We have a server with 2 quad xeon 5550 processors. The only application installed on the server is SQL server. CPU usage rarely goes above 40%, and the transaction rate is 2,000 transactions per second.

Processor queue length is also about 2. Everything seems normal, except context switches which has an average of 88,000 and max of 232,000 during work hours.

I've read in SQL server documents that a context switch number larger than 15,000 is indicative of a CPU problem. Is this actually a problem, even though the CPU counters seem normal?


I see that's a Nehalem processor with hyperthreading.

The last time we asked the general consensus was to disable hyperthreading by default on a SQL Server specific box (and we disabled it on ours, with good results).
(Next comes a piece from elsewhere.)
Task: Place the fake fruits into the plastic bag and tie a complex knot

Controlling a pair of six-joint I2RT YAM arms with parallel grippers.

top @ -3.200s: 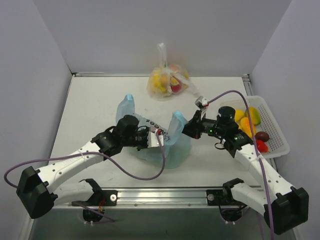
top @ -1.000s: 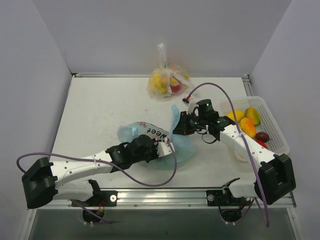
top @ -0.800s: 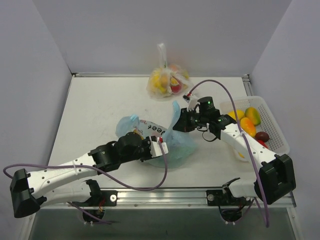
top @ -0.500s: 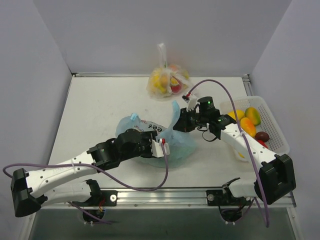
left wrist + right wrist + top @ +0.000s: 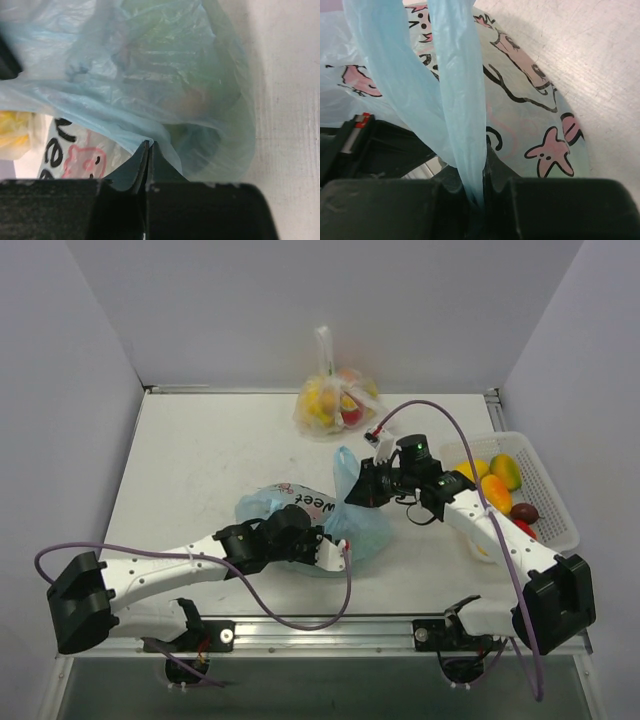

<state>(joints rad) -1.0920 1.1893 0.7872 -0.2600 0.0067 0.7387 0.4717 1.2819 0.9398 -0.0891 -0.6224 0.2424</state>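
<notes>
**A:** So where are we? From above, the plastic bag lies slumped on the table between the two arms, print side up. The left end effector is clamped right down on a fold of blue film at the bag's near edge. The right end effector is closed tight around one handle loop, which runs up out of its jaws. We can't see a knot anywhere.

**B:** Yeah, that handle is what worries us. The film is thin, both pinches are tiny, and the arms hold opposite sides. If they pull apart too hard, we reckon the handle stretches into string or tears, and then there's nothing to tie with. If they pull too softly, it slips out of the jaws instead.

**A:** We also can't find the other handle loop in any view. It may be bunched up under the left arm. One ear won't make a knot.

**B:** Plus some fake fruits sit in the basket on the right, and we only make out vague rounded shapes through the film in the left wrist view. If the bag tips while its mouth is slack, whatever's inside could roll out across the table.

**A:** And the clear bag at the back sits near the right arm's cable, so a wide swing might snag it.
</notes>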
Browsing around a few other sites, I'm hearing that advice echoed by other reputable folks.

So, you might try turning off hyperthreading first, then re-measuring.

  • I think the testing both ways is the most important step. From what I recall of the discussion and from what we've seen ourselves it varies based on workload - some things do well with hyperthreading, others... not so much. – Rob Moir Feb 7 '11 at 9:19

I'm sure you guys have figured this out already, but I wanted to share the answer here because it's Server Fault.

SQL Server has a timer function all its own, and uses it by default rather than the OS/BIOS timer. You can disable this, but I do not know if this will jack with your ability to have SQL Server enter granular time data (down to 12ms, iirc) into time fields.

Disable the SQL Server timer by going into SQL Server Configuration Manager, go into SQL Server Services and right-click the SQL Server instance and go to Properties.

In the instance properties go to the Startup Parameters tab and add -t8038. This enables a trace flag which disables the timer for that instance. If you have multiple instances, you will have to do this for each instance, or you will still encounter high context switching.